== Work order ==
Find how many lines in the listing below include the word "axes". Give that number only.

== Exercise data ==

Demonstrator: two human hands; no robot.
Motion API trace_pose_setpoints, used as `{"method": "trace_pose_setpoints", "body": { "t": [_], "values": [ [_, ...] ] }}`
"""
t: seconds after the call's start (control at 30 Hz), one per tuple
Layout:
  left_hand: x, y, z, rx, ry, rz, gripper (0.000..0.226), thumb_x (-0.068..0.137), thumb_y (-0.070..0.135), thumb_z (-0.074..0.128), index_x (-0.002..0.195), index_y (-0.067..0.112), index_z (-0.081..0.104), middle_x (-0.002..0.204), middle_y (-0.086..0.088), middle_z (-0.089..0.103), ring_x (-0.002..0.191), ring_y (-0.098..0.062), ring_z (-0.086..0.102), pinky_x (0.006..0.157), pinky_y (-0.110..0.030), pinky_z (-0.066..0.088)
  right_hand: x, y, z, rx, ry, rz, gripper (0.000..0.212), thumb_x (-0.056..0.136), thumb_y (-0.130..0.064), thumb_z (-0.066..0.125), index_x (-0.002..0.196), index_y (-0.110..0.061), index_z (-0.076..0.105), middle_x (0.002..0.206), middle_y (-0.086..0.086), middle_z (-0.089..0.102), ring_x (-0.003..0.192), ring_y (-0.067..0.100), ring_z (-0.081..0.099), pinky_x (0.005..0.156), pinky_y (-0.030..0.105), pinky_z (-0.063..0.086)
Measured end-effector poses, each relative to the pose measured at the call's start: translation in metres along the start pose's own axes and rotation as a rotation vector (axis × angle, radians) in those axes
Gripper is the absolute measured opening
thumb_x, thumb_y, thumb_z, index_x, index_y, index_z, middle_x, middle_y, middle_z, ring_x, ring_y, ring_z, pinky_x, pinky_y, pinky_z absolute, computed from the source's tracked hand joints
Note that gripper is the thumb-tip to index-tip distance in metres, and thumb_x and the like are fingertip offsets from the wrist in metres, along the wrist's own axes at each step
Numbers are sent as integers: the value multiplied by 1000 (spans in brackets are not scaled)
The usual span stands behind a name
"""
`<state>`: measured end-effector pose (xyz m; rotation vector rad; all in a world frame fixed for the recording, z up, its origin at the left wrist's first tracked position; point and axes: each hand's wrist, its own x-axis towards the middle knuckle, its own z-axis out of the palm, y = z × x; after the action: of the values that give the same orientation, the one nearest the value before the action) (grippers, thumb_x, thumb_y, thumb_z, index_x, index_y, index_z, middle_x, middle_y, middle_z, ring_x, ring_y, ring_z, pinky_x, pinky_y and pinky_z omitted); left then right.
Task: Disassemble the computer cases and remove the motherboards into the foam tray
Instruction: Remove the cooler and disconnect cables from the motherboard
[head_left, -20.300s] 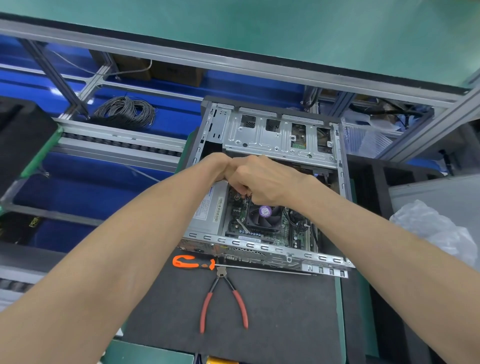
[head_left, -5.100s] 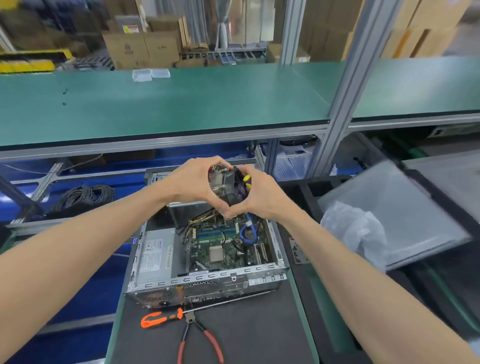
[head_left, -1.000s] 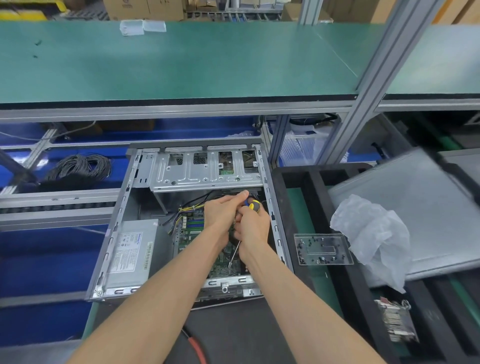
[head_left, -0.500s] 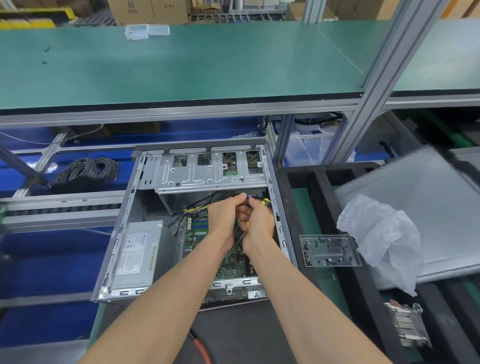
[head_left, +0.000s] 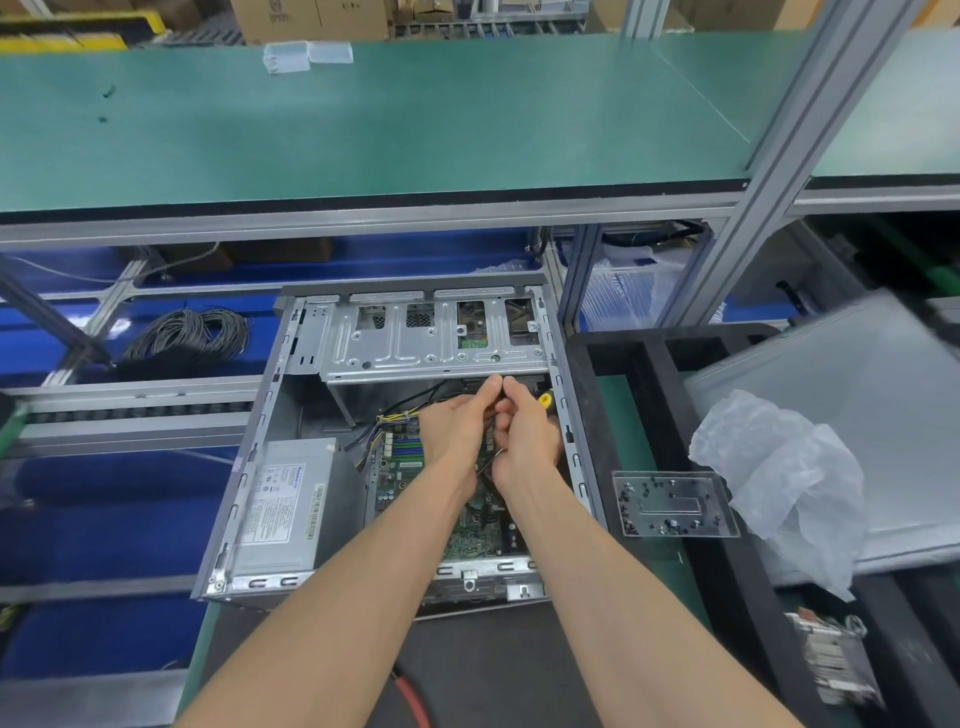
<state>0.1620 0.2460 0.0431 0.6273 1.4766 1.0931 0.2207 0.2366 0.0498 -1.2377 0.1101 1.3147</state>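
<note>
Computer case (head_left: 270, 415) sits centre on the table (head_left: 498, 670). Motherboard (head_left: 410, 467) lies inside, right of the power supply (head_left: 283, 504). Foam tray (head_left: 639, 415) stands right of the case, the screw dish (head_left: 675, 504) on it. Cable coil (head_left: 189, 335) lies behind, left.

The computer case (head_left: 291, 457) is bare silver-grey metal, its motherboard (head_left: 470, 530) dark green with bright green slots. A yellow screwdriver handle (head_left: 544, 399) shows above it, beside yellow and black wires (head_left: 395, 415). The foam tray (head_left: 649, 395) is black, the counter (head_left: 363, 119) plain green.
</note>
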Motion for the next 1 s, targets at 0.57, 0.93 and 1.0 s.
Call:
{"method": "trace_pose_setpoints", "body": {
  "t": [0.57,0.93,1.0],
  "values": [
    [-11,5,1,6,-136,-71,6,79,6,74,82,6,79,64,-5,70,52,-8,60,44,-16,42,-24,2,-2,38,107,-12,8,83,3,58,84,-4,61,55,5,53,37,9,35,34,19,24],
    [-7,5,1,22,-126,-113,16,80,10,69,92,2,76,72,-5,69,51,-12,54,51,-24,40,-25,-18,8,168,126,118,37,88,-32,75,65,-15,52,34,-9,44,23,7,37,31,13,33],
    [-8,6,0,-48,-144,-148,18,79,7,70,92,-4,75,74,-10,68,53,-14,54,54,-28,40,-24,-18,10,146,143,136,39,86,-33,76,63,-16,50,34,-9,44,24,7,38,33,14,35]
  ]
}}
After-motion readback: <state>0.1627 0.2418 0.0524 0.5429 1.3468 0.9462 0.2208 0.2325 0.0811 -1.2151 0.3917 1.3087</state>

== Finished task ==
3